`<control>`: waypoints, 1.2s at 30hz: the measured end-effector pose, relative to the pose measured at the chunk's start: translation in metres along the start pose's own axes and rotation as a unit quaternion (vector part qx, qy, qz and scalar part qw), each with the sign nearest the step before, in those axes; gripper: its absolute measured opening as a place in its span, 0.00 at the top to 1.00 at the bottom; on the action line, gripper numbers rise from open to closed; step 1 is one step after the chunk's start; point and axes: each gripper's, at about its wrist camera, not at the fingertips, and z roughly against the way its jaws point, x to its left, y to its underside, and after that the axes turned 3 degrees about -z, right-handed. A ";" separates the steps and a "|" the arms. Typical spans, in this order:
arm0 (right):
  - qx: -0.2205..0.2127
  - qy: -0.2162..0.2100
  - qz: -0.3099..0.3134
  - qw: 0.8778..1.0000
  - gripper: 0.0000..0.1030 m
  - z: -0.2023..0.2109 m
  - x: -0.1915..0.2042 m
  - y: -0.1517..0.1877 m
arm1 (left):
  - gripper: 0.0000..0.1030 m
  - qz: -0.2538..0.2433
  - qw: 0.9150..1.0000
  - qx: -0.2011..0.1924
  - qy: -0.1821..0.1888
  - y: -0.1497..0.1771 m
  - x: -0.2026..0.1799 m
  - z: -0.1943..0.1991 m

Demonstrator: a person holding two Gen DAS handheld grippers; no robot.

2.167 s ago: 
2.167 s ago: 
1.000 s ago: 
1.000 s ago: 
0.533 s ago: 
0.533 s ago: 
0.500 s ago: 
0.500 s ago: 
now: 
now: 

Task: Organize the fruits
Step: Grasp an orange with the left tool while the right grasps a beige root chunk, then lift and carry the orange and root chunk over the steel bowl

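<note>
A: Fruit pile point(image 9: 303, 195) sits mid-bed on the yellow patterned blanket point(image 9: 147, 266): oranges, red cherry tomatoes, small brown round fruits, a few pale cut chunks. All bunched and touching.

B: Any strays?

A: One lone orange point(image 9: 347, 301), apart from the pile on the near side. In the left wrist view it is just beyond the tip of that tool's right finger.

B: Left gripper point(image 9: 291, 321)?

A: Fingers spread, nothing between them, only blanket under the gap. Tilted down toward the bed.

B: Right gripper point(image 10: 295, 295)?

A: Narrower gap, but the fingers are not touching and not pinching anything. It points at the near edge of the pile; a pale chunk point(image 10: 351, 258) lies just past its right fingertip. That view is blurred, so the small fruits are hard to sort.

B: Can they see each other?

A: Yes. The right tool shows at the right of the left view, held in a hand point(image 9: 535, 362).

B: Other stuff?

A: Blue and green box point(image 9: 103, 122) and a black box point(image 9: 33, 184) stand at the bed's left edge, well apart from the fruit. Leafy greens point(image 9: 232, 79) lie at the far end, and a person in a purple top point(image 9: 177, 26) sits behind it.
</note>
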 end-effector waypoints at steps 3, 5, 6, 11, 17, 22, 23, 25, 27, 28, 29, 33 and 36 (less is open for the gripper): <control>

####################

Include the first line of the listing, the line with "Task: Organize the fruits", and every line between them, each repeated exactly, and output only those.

`<control>`: waypoints, 1.2s at 30hz: the measured end-effector pose, relative to the pose measured at the chunk's start: translation in metres along the start pose's own axes and rotation as a unit quaternion (vector part qx, qy, qz and scalar part qw), each with the sign nearest the step before, in those axes; gripper: its absolute measured opening as a place in its span, 0.00 at the top to 1.00 at the bottom; on the action line, gripper numbers rise from open to closed; step 1 is one step after the chunk's start; point and axes: each gripper's, at about its wrist camera, not at the fingertips, and z roughly against the way its jaws point, x to its left, y to its underside, and after that the axes turned 3 degrees about -z, right-handed. A ";" separates the steps and a "|" the arms. Typical spans, in this order:
arm0 (right):
  - qx: -0.2205..0.2127
  - qy: -0.2162..0.2100
  - qz: -0.3099..0.3134
  - qw: 0.8778..1.0000
  - gripper: 0.0000..0.1030 m
  - z: -0.2023..0.2109 m
  - x: -0.1915..0.2042 m
  - y: -0.1517..0.1877 m
arm1 (left):
  - gripper: 0.0000..0.1030 m
  - qz: -0.2538..0.2433
  - qw: 0.9150..1.0000
  - qx: -0.2011..0.1924
  - qy: -0.1821..0.1888
  - y: -0.1497..0.1771 m
  - x: -0.2026..0.1799 m
  - z: -0.1943..0.1991 m

Demonstrator: a person holding two Gen DAS handheld grippers; no robot.

2.167 s ago: 
2.167 s ago: 
1.000 s ago: 
1.000 s ago: 
0.533 s ago: 
0.533 s ago: 
0.500 s ago: 
0.500 s ago: 
now: 
now: 

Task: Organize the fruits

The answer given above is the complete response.